▸ Task item
Below is the data. Give it again, complete and exact.
* * *
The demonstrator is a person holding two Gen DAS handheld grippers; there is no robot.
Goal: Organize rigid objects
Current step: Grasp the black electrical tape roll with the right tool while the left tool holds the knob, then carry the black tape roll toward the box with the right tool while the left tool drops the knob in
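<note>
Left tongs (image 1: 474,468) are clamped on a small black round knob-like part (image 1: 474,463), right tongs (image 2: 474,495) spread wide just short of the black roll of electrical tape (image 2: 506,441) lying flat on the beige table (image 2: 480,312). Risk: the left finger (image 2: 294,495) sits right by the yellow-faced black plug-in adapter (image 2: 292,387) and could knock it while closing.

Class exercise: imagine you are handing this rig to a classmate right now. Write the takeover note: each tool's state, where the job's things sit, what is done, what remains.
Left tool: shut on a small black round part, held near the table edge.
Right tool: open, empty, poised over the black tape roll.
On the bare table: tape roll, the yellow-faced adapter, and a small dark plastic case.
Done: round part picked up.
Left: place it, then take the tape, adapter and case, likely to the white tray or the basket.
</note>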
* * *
▸ Solution for this problem
The demonstrator is a person holding two Gen DAS handheld grippers; there is no robot.
Goal: Organize rigid objects
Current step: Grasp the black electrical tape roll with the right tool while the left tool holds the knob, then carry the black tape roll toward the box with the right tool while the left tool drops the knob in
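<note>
Left tongs (image 1: 474,468) are clamped on a small black round knob-like part (image 1: 474,463), right tongs (image 2: 474,495) spread wide just short of the black roll of electrical tape (image 2: 506,441) lying flat on the beige table (image 2: 480,312). Risk: the left finger (image 2: 294,495) sits right by the yellow-faced black plug-in adapter (image 2: 292,387) and could knock it while closing.

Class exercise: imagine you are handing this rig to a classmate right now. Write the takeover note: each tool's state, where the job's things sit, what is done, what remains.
Left tool: shut on a small black round part, held near the table edge.
Right tool: open, empty, poised over the black tape roll.
On the bare table: tape roll, the yellow-faced adapter, and a small dark plastic case.
Done: round part picked up.
Left: place it, then take the tape, adapter and case, likely to the white tray or the basket.
</note>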

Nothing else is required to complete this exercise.